Anyway, I’m tired of debugging the hosting issues, that’s why I pay the hosting company. Granted, I only paid Dreamhost $20 for my first year. I’m going to give “Site5″:http://www.site5.com a go.

Race Conditions

May 26th, 2006

Further to the technology stew “spoken of previously”:http://alexpooley.com/articles/2006/05/25/web-stew I would like to propose a side dish. Asynchronous calls, network latency, and unpredictable bouts of keyboarding bashing from users can lead to… *race conditions*.

Far out, as if I don’t have enough to contend with. Those of you familiar with race conditions know debugging the bastards requires a combination of voodoo and luck. So, if you don’t have a witch doctor handy (and why wouldn’t you?), I hope you have a lepricorn, rabbits foot, or maybe a rainbow by your side. Race conditions arise when multiple threads of logic interweave with one another in unpredictable ways. Sometimes this is OK, like when the logic is accessing mutually exclusive ’stuff’. But, when you have multiple threads accessing the same ‘thing’ sometimes you never know who’s going to get there first and that can be a problem.

A race condition is like two vehicles racing toward the same unmarked cross road. In geek talk the cross road is known as the critical section. The trick is to control the flow between the critical section so you don’t blow stuff up. The problem with race conditions in programming is finding the critical section. It’s not always obvious.

Web Stew

May 25th, 2006

I’m beginning to become very irritated with the low-tech developments methods we’re stuck with for web development.

The problem is that the view portion of web applications are applications in themselves. They also follow the MVC pattern inside the applications MVC pattern. Each view ‘thing’ has data, view (css, html), and control (javascript). We’ve gone and complicated everything by throwing other programming languages in to the stew - PHP, Ruby, ASP, Java. So when you go to create a view of your site you need to hang the following technologies together *somehow*:
* XHTML
* CSS
* Javascript
* Ruby (or your language of choice)

Let me get this straight, by weaving Ruby with all the other technologies we have _increased_ the complexity. The solution? Ruby needs to replace, and not merely complement the other technologies. Here’s an idea… replace Javascript and XHTML with Ruby. So then you have:
* CSS
* Ruby

Beautiful! That’s _two_ less things to think about while coding. OK, is it possible? Yes. You will need to weave HTML and Javascript behind Ruby, but that’s the point!

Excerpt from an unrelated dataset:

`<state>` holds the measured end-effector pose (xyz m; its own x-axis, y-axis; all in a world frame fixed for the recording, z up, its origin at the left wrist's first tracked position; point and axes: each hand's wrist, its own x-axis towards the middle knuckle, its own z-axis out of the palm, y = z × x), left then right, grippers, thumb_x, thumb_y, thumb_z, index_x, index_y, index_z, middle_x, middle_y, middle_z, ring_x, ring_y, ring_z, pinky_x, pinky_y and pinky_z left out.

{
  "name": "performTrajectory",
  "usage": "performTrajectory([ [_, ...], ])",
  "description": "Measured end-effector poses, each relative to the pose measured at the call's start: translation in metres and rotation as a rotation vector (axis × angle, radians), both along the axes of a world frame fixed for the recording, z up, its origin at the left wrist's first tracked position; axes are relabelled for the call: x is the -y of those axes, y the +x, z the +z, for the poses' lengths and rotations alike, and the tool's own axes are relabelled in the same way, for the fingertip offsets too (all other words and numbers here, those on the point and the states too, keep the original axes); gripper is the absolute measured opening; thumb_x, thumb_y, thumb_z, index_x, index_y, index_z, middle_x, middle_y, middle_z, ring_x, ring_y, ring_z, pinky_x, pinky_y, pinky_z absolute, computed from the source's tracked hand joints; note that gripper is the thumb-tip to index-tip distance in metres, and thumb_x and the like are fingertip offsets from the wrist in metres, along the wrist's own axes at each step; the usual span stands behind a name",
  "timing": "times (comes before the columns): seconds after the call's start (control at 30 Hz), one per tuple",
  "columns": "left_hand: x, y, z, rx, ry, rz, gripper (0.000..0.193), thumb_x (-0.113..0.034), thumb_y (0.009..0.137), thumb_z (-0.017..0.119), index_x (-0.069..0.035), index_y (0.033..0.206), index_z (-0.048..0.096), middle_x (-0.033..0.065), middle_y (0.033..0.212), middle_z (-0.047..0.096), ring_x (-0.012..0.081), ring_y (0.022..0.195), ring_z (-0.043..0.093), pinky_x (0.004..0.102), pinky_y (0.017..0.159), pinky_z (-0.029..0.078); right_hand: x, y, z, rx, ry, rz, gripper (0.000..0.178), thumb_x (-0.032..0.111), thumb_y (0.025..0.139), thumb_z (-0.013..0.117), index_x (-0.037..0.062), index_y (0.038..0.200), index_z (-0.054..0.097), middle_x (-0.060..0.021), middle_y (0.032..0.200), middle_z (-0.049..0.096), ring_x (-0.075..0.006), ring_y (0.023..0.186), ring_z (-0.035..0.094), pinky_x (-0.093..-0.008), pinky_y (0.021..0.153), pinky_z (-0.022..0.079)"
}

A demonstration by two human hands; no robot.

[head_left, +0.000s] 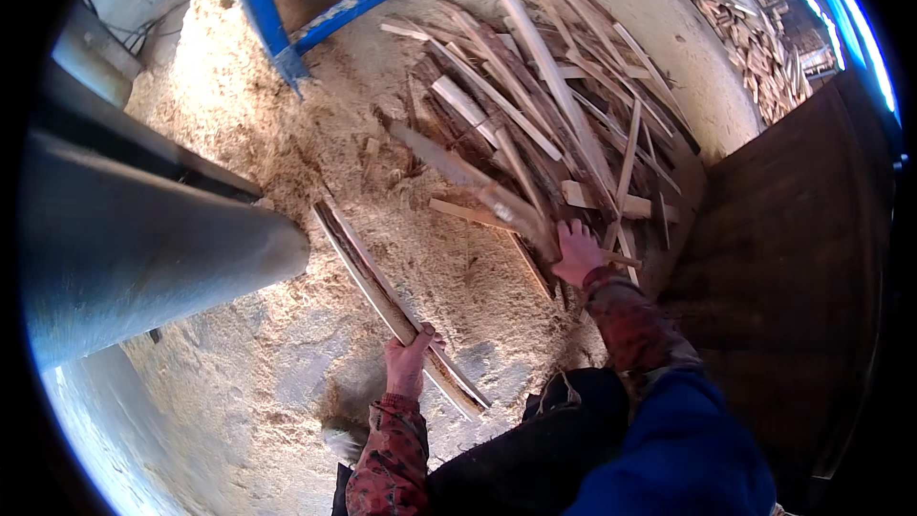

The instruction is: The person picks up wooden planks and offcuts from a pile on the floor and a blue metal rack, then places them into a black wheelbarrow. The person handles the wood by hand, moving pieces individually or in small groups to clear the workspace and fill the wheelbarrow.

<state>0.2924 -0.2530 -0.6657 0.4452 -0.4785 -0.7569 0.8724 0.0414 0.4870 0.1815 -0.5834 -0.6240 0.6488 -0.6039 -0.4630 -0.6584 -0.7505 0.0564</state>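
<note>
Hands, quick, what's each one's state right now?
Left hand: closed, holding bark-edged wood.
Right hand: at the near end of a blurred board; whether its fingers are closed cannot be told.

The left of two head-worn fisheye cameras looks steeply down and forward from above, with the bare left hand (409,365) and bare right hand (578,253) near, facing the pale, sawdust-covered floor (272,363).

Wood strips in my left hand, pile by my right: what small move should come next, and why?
Perhaps draw the rough wood slab toward the wood strips: your right hand is at its near end, though blur hides the exact grip, and your left hand already grips those strips, apart from the pile.
</note>
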Motion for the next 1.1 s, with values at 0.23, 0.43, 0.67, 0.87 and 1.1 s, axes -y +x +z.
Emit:
performTrajectory([
  [0.23, 0.035, -0.014, -0.004, -0.039, -0.108, 0.035, 0.012, -0.007, 0.087, 0.066, 0.0, 0.095, 0.06, 0.009, 0.08, 0.061, 0.0222, 0.076, 0.062, 0.0351, 0.073, 0.052, -0.006, -0.007, -0.02, 0.182, -0.05, 0.075, 0.076, 0.03, 0.061, 0.08, -0.0014, 0.122, 0.046, -0.0194, 0.11, 0.053, -0.0362, 0.107, 0.05, -0.0489, 0.088, 0.045],
  [0.43, 0.073, -0.024, 0.002, -0.041, -0.12, 0.025, 0.016, -0.008, 0.089, 0.065, 0.002, 0.099, 0.058, 0.0121, 0.086, 0.065, 0.0231, 0.081, 0.063, 0.0349, 0.076, 0.052, -0.054, -0.015, 0.009, 0.147, 0.323, -0.104, 0.07, 0.034, 0.067, 0.078, 0.0007, 0.12, 0.049, -0.0201, 0.106, 0.055, -0.0392, 0.103, 0.055, -0.0468, 0.083, 0.049],
  [0.67, 0.09, -0.034, -0.012, 0.041, 0.041, -0.023, 0.024, -0.017, 0.081, 0.076, -0.002, 0.088, 0.059, 0.0, 0.068, 0.056, 0.0079, 0.047, 0.042, 0.0246, 0.04, 0.028, 0.055, -0.092, -0.005, 0.639, -0.317, -0.521, 0.055, 0.038, 0.076, 0.073, 0.0024, 0.115, 0.058, -0.0212, 0.111, 0.054, -0.0398, 0.102, 0.057, -0.0456, 0.087, 0.047],
  [0.87, 0.086, -0.043, -0.056, 0.111, 0.129, -0.212, 0.021, -0.005, 0.085, 0.067, 0.004, 0.102, 0.059, 0.0084, 0.093, 0.064, 0.0155, 0.077, 0.061, 0.028, 0.065, 0.049, 0.092, -0.144, -0.058, 0.475, 0.129, -0.641, 0.034, 0.03, 0.087, 0.061, 0.0, 0.102, 0.064, -0.0231, 0.093, 0.064, -0.0372, 0.092, 0.062, -0.0442, 0.08, 0.048],
  [1.1, 0.083, -0.047, -0.063, 0.113, 0.149, -0.159, 0.015, -0.007, 0.087, 0.065, 0.002, 0.097, 0.06, 0.0055, 0.086, 0.062, 0.0127, 0.071, 0.056, 0.0267, 0.06, 0.045, 0.027, -0.15, 0.004, 0.843, -0.226, -0.694, 0.022, 0.018, 0.09, 0.055, -0.0023, 0.097, 0.061, -0.0211, 0.085, 0.063, -0.037, 0.078, 0.063, -0.0455, 0.069, 0.048],
])
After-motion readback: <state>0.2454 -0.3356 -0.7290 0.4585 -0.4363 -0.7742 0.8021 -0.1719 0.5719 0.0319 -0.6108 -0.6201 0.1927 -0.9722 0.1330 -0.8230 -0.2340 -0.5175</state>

Here’s an example of what I’m after.


p1 = p {’This is placeholder one’}
p2 = p {’This is placeholder two’}
p2.hide
link do
p1.toggle_visibility
p2.toggle_visibility
end
link.value = ‘toggle’

This turns in to something like

This is placeholder one

toggle

That’s a big difference in my opinion.

Note how you will have to programmatically assign HTML ID’s to elements that are referenced. This would then bind the HTML and Javascript.